What the Sony/Marvel Spider-Man Deal Means for Fans

While Marvel didn’t reacquire the Spider-Man license like some might have hoped, what did happen was fairly significant. Sony and Marvel came to a mutually beneficial deal in which Spider-Man will become a part of the Marvel Cinematic Universe, appearing in one Marvel film prior to having a new standalone feature to be released in July of 2017. Marvel will help produce the standalone film, even though Sony will continue to finance, distribute, and retain the final say on all creative decisions in regard to the film.

So. What does this mean? Well, first and foremost it will likely see the end of Andrew Garfield as Spider-Man. While it hasn’t been confirmed at this point that a reboot will take place, we can only assume that this is exactly what’s going to happen. The studios will have to differentiate the “new” Spider-Man with the previous ones, and the most effective way of doing that is by replacing the actor. “This is in no way related to the last two movies,” the move says.

Unfortunately, if the new Spider-Man isn’t going to be related to the two Amazing Spider-Man movies that Sony put out as part of the first “reboot,” it also means that all of the building toward the Sinister Six has been for naught. All of that teasing that happened when it comes to the supervillain team-up — which at one point included a standalone movie of their own — won’t be happening now. The franchise maintenance that happened in The Amazing Spider-Man 2 seems like an even bigger waste of time now. They got Paul Giamatti into that Rhino suit for about three total minutes and we’re never going to see it again.

Worst of all, we’re likely never going to get to see Felicity Jones play Black Cat, which was the one and only thing I was genuinely looking forward to when it came to the Amazing Spider-Man franchise. Sure, she only had something like three scenes, but the now-Oscar-nominated actress playing Black Cat would have been worth watching. It looks like we now won’t get to see that. How much does this bug me? Well, I’ve dedicated an entire paragraph to it. That should tell you something.

What we might get is at least one element from the Sam Raimi trilogy of Spider-Man movies returning. J.K. Simmons — also now an Oscar nominee — recently stated that he’d be open to returning as J. Jonah Jameson, a role he absolutely nailed. Is it possible that he knew this news was coming, and that he’s already been approached? We shall see. It’s certainly a possibility.

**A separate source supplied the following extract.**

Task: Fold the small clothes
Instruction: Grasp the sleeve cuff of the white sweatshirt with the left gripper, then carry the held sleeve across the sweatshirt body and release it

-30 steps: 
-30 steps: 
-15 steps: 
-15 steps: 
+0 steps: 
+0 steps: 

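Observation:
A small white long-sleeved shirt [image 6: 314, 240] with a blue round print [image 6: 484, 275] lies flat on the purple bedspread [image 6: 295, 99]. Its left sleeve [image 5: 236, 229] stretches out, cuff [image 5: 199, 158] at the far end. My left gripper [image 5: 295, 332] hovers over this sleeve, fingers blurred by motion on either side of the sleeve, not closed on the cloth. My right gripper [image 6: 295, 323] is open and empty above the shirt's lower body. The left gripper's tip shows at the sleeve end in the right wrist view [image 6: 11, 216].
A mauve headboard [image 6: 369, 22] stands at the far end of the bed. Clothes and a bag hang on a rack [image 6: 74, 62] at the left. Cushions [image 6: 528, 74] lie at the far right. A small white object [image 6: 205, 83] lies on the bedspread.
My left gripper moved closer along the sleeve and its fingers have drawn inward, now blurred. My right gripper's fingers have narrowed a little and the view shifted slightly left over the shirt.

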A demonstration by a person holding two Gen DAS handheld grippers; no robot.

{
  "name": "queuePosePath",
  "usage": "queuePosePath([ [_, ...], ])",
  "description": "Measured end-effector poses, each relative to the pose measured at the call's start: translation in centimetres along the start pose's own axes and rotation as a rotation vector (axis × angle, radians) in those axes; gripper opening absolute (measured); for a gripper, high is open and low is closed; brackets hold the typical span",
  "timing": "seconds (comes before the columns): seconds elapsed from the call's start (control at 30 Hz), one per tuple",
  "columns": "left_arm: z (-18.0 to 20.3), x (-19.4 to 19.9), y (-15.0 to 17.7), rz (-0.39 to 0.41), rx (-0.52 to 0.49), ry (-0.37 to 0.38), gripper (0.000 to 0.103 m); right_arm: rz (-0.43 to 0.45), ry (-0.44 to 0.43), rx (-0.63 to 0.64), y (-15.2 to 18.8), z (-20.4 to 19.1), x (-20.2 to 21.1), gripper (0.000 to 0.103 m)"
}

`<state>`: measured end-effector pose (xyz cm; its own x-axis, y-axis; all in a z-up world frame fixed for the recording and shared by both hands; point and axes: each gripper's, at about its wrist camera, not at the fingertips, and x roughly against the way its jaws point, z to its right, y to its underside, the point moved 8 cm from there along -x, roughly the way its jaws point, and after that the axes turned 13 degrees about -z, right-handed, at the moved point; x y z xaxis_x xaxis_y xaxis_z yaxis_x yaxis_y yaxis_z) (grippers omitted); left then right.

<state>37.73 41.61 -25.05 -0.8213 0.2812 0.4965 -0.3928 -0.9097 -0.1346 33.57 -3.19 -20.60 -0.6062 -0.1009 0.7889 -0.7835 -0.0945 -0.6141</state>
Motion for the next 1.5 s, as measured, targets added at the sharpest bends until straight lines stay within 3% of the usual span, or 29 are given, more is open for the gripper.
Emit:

Something else we know is that, at least for now, Spider-Man’s role in the Marvel Cinematic Universe is going to be very limited. This is a trial run for both studios. It’s only for two films, one of which will only give the web-slinger in a cameo role. Marvel isn’t going to let him be a crucial Avengers member or anything like that — not with a two-picture deal. Sony wouldn’t want that, either. If the standalone movie is a success and Sony feels that it would be smarter to go ahead with its own Spidey-universe, the studio wouldn’t want to confuse fans by yanking him away from an even bigger property without any explanation. We should expect Spider-Man to only have a small impact with respect to the greater Marvel universe — at least until a bigger deal is signed between Marvel and Sony.

With Spider-Man now in the “Marvel Studios” brand, we’re also going to shuffle around some of the scheduled Marvel films. Marvel has already announced that many of its future titles have been shifted. The next Thor movie has been moved back several months, Black Panther has been moved up a few months, and Inhumans has been pushed back to 2019. It was likely inevitable that some of these dates would be moved anyway, even with Marvel’s rock-solid release plan.

Even though we’ll see it before any new Spider-Man project, it’s likely that there’s going to be a large contingency of people who will hope that Fox’s Fantastic Four reboot will fall flat on its face. The logic being that since The Amazing Spider-Man films sucked, and Marvel has at least gotten some control back of Spider-Man as a result, if Fantastic Four sucks, the same thing could happen. Somehow, I don’t see that being the case, given that Fox and Sony are far different studios, and also because Spider-Man is a far bigger property than Fantastic Four, but that’s not going to matter to the Average Joe. Large contingencies are going to root for it to fail — larger than there would be had this Sony/Marvel deal not happened — just for the small possibility that a similar thing will happen with Fantastic Four.

And it’s true that this deal between Sony and Marvel could very well serve as a harbinger of things to come. If successful, we definitely could see Fox and Marvel strike a similar deal for either Fantastic Four or the X-Men franchise — although I don’t think it’s particularly likely, especially in the case of the latter. But that chance exists, and it exists in a larger degree than it did before this announcement.

If nothing else, the deal between Sony and Marvel to include Spider-Man in the Marvel Cinematic Universe is going to be an interesting story to follow in the coming months and years, and whatever it results in will surely be more interesting than Sony’s previous plan for the web-slinger, even if it means that we may never see Felicity Jones star as Black Cat. That will truly be one of the great tragedies of our time. Spider-Man in the Marvel Cinematic Universe? That may wind up being one of the great victories in the superhero genre.